Registrazione di Blockchain.com presso la FCA
L’exchange di criptovalute Blockchain.com ha ottenuto la registrazione presso la Financial Conduct Authority (FCA), il regolatore britannico, consentendole di offrire servizi di criptovaluta ai clienti nel Regno Unito. Grazie a questa registrazione, Blockchain.com può ora fornire servizi di intermediazione, custodia e istituzionali, operando sotto uno dei quadri normativi più rigorosi al mondo. Per gli utenti, ciò si traduce in una maggiore protezione e supervisione dei propri fondi.
Storia e Crescita di Blockchain.com
Fondata nel Regno Unito nel 2011, Blockchain.com ha elaborato oltre 1,2 trilioni di dollari in transazioni di criptovaluta e ha servito 90 milioni di portafogli a livello globale. L’azienda ha iniziato la sua attività a York prima di trasferirsi a Londra. Il CEO, Peter Smith, ha dichiarato in un comunicato stampa:
“Siamo stati parte del panorama tecnologico del Regno Unito per oltre un decennio.”

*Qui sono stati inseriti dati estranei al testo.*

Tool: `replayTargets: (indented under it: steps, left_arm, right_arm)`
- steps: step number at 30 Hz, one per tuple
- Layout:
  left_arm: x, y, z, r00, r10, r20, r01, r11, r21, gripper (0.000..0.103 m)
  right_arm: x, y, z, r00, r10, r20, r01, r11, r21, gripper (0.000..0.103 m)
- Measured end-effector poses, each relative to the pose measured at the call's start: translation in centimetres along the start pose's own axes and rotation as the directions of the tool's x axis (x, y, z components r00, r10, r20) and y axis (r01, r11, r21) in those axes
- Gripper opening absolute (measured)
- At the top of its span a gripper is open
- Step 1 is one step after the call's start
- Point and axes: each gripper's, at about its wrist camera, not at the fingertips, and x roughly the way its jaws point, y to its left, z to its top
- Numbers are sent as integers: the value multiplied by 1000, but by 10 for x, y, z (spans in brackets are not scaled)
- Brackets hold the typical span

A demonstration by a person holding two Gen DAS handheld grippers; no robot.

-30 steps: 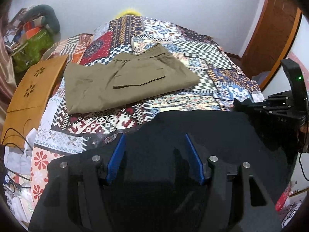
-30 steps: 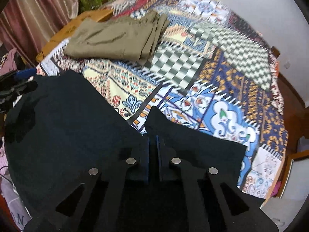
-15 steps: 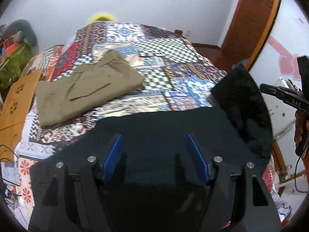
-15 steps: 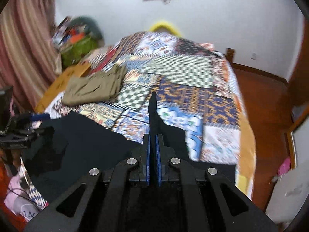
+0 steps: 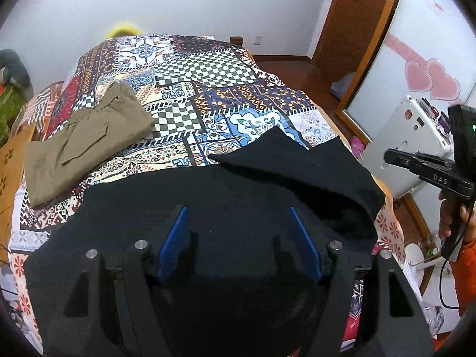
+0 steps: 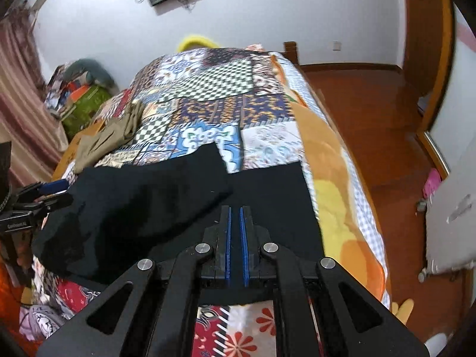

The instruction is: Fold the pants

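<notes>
Black pants (image 5: pixel 244 190) lie at the near edge of the patchwork bed, with one part folded over on the right side (image 5: pixel 312 163). My left gripper (image 5: pixel 239 232) is open above the black cloth, blue pads wide apart. The black pants (image 6: pixel 142 196) also show in the right wrist view. My right gripper (image 6: pixel 235 217) has its pads nearly together with a thin gap, above the flat right part of the pants; no cloth shows between them. It also shows in the left wrist view (image 5: pixel 428 169), off the bed's right side.
Folded khaki pants (image 5: pixel 80 139) lie at the far left of the bed (image 5: pixel 208 71). A wooden board (image 5: pixel 12 160) sits at the left edge. A white appliance (image 5: pixel 407 139) and a door (image 5: pixel 357 23) stand to the right, over wooden floor (image 6: pixel 372 125).
The right gripper has let go of the black cloth and drawn back to the right. The lifted part has dropped folded onto the pants. Both views have swung right.
</notes>
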Motion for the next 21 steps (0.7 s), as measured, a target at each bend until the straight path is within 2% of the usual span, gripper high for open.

Licenze e Regolamentazioni
Blockchain.com non ha immediatamente risposto a una richiesta di Decrypt riguardo alla possibilità di ottenere licenze in altre regioni. La registrazione nel Regno Unito segue la licenza MiCA ottenuta dall’azienda lo scorso anno, che le consente di operare in tutti i 30 paesi dello Spazio Economico Europeo. Queste approvazioni posizionano l’azienda per servire i principali mercati regolamentati.
Prospettive Future
Il tempismo è strategico, poiché il Regno Unito sta sviluppando un regime normativo completo per le criptovalute, previsto per essere lanciato nel 2027. Blockchain.com prevede di richiedere l’autorizzazione completa quando le domande saranno aperte più tardi quest’anno, ha dichiarato l’azienda. Si vocifera anche che l’azienda stia considerando di quotarsi in borsa negli Stati Uniti attraverso una SPAC (Special Purpose Acquisition Company). Le SPAC registrano le loro azioni presso la Securities and Exchange Commission per raccogliere fondi e cercare una società target. Quando una società viene identificata, la SPAC la rende pubblica acquisendola. Se riuscirà a quotarsi, sarà l’ultima di un numero limitato di aziende che sono diventate pubbliche dal 2025, tra cui l’emittente di USDC Circle, l’exchange di criptovalute Bullish e la piattaforma di trading crypto-friendly eToro.